= TASK DETAILS =
Reproduce all the data exactly, without pictures.

####

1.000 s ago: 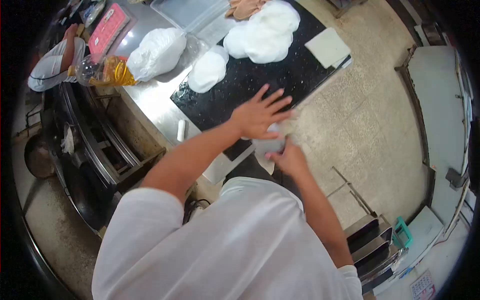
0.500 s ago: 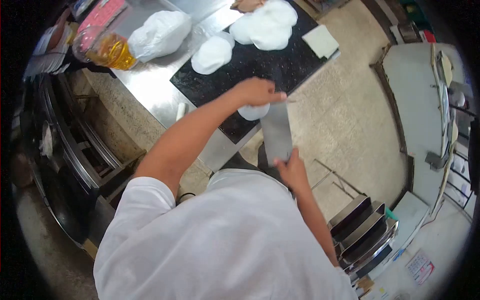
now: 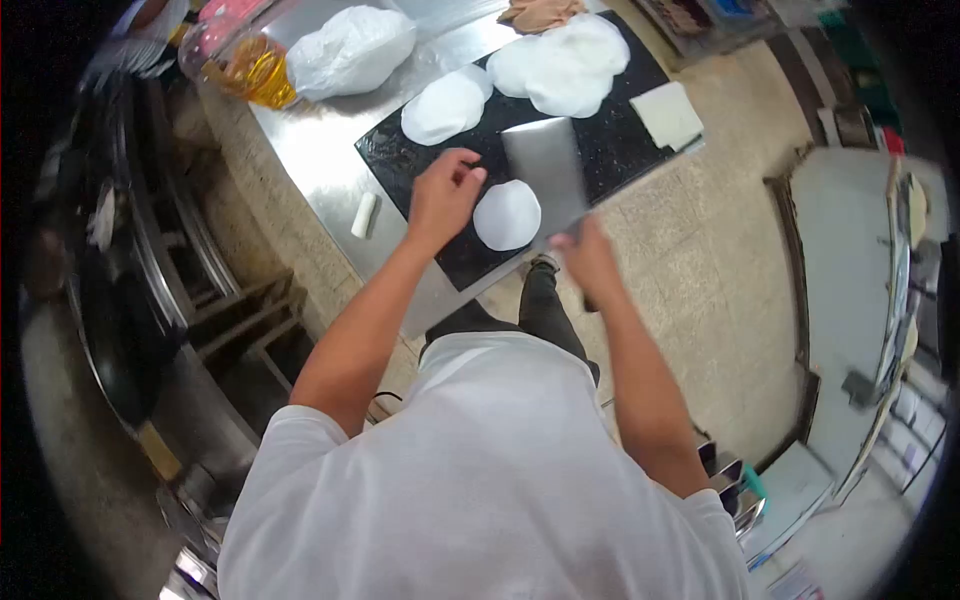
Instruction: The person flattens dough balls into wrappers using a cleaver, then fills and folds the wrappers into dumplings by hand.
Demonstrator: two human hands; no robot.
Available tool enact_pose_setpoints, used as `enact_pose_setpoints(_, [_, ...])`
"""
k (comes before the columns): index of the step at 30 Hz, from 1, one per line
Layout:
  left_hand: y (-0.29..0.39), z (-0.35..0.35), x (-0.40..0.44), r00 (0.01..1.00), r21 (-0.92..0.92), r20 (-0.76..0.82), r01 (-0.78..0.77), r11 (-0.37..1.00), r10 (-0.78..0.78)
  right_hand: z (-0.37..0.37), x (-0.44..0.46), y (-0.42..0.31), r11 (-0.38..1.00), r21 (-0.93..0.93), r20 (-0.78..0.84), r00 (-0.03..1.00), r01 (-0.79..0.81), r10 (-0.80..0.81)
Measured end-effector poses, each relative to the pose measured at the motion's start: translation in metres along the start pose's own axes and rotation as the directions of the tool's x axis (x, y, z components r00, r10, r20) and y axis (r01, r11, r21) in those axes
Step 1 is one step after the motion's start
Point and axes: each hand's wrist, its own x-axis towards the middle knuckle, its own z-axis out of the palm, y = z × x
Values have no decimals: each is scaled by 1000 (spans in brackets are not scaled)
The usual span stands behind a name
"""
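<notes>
Step in hand looks like flattening pieces into thin rounds with the broad blade. Right hand, a bit blurred, is clamped on the handle of the cleaver, wide smooth metal, its blade out over the black board; can't tell if it touches down. Left hand is over the board, fingers loosely bent, thumb apart, nothing seen in them. White round lies flat near the board's near edge, between hand and blade: thin, smooth, almost circular. Next move probably calls for lifting it without tearing. Farther back, overlapping soft white rounds and a smaller pile. Board dark, white-specked; metal counter shiny; plastic bag crumpled, bulging.
</notes>
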Motion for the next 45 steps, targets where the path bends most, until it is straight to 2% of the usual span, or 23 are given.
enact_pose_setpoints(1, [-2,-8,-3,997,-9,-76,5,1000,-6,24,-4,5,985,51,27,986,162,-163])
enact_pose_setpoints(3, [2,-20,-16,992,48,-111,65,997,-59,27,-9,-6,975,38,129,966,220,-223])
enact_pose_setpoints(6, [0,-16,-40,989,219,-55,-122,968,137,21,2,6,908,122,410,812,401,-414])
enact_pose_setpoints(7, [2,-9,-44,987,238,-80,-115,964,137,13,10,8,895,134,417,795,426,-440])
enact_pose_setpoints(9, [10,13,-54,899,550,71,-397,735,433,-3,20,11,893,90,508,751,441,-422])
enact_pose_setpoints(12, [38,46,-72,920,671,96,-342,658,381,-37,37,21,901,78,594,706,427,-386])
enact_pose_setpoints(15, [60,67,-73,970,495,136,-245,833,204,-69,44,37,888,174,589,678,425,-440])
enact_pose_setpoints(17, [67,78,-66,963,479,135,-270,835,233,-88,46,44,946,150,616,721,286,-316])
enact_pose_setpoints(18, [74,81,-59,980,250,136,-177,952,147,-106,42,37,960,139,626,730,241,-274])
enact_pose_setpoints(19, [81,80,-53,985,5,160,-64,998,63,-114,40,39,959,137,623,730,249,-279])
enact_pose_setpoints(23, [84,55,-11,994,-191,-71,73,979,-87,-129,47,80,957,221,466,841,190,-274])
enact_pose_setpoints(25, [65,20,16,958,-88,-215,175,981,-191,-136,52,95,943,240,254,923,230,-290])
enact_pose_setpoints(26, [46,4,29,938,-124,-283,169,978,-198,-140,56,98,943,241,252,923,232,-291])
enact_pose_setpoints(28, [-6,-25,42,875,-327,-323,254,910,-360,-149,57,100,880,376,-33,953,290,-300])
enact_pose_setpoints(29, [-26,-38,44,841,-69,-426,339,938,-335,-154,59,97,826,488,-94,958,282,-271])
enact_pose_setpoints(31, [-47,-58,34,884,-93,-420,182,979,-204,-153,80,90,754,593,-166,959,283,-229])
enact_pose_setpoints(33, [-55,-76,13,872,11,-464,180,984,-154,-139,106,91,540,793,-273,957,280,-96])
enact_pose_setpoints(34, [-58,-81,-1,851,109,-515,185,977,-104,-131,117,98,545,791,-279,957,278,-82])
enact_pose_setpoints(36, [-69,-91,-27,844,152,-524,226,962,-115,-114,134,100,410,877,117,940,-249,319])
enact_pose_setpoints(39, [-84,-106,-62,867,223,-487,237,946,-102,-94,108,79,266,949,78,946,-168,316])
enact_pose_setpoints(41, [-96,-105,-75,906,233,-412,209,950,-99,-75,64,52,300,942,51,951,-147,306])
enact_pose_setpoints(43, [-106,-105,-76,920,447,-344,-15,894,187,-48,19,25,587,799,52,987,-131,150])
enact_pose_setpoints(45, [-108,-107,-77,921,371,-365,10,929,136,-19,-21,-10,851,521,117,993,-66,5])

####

= EXERCISE SOLUTION =
1.000 s ago: 
0.500 s ago: 
now: 
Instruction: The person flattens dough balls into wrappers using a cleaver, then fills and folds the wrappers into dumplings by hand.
Demonstrator: two human hands; no robot.
Available tool enact_pose_setpoints, used as `enact_pose_setpoints(_, [_, ...])`
"""
k (comes before the columns): index of the step at 30 Hz, from 1, one per line
Layout:
  left_hand: y (-0.29..0.39), z (-0.35..0.35), x (-0.40..0.44), r00 (0.01..1.00), r21 (-0.92..0.92), r20 (-0.76..0.82), r01 (-0.78..0.77), r11 (-0.37..1.00), r10 (-0.78..0.78)
  right_hand: z (-0.37..0.37), x (-0.44..0.46), y (-0.42..0.31), r11 (-0.38..1.00), r21 (-0.93..0.93), r20 (-0.78..0.84), r00 (-0.03..1.00), r01 (-0.79..0.81), r10 (-0.80..0.81)
Measured end-effector poses, each relative to the pose measured at the motion's start: translation in metres along the start pose's own axes and rotation as the directions of the tool's x axis (x, y, z components r00, r10, r20) and y axis (r01, r11, r21) in those axes
Step 1 is one step after the motion's start
Point and axes: each hand's wrist, its own x-axis towards the middle knuckle, its own z-axis out of the palm, y = z × x
Values have no decimals: each is scaled by 1000 (spans in brackets are not scaled)
The usual span stands behind a name
"""
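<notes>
Step in hand looks like flattening pieces into thin rounds with the broad blade. Right hand, a bit blurred, is clamped on the handle of the cleaver, wide smooth metal, its blade out over the black board; can't tell if it touches down. Left hand is over the board, fingers loosely bent, thumb apart, nothing seen in them. White round lies flat near the board's near edge, between hand and blade: thin, smooth, almost circular. Next move probably calls for lifting it without tearing. Farther back, overlapping soft white rounds and a smaller pile. Board dark, white-specked; metal counter shiny; plastic bag crumpled, bulging.
</notes>
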Motion for the next 45 steps, targets where the path bends most, until it is straight to 2% of the usual span, or 23 are given.
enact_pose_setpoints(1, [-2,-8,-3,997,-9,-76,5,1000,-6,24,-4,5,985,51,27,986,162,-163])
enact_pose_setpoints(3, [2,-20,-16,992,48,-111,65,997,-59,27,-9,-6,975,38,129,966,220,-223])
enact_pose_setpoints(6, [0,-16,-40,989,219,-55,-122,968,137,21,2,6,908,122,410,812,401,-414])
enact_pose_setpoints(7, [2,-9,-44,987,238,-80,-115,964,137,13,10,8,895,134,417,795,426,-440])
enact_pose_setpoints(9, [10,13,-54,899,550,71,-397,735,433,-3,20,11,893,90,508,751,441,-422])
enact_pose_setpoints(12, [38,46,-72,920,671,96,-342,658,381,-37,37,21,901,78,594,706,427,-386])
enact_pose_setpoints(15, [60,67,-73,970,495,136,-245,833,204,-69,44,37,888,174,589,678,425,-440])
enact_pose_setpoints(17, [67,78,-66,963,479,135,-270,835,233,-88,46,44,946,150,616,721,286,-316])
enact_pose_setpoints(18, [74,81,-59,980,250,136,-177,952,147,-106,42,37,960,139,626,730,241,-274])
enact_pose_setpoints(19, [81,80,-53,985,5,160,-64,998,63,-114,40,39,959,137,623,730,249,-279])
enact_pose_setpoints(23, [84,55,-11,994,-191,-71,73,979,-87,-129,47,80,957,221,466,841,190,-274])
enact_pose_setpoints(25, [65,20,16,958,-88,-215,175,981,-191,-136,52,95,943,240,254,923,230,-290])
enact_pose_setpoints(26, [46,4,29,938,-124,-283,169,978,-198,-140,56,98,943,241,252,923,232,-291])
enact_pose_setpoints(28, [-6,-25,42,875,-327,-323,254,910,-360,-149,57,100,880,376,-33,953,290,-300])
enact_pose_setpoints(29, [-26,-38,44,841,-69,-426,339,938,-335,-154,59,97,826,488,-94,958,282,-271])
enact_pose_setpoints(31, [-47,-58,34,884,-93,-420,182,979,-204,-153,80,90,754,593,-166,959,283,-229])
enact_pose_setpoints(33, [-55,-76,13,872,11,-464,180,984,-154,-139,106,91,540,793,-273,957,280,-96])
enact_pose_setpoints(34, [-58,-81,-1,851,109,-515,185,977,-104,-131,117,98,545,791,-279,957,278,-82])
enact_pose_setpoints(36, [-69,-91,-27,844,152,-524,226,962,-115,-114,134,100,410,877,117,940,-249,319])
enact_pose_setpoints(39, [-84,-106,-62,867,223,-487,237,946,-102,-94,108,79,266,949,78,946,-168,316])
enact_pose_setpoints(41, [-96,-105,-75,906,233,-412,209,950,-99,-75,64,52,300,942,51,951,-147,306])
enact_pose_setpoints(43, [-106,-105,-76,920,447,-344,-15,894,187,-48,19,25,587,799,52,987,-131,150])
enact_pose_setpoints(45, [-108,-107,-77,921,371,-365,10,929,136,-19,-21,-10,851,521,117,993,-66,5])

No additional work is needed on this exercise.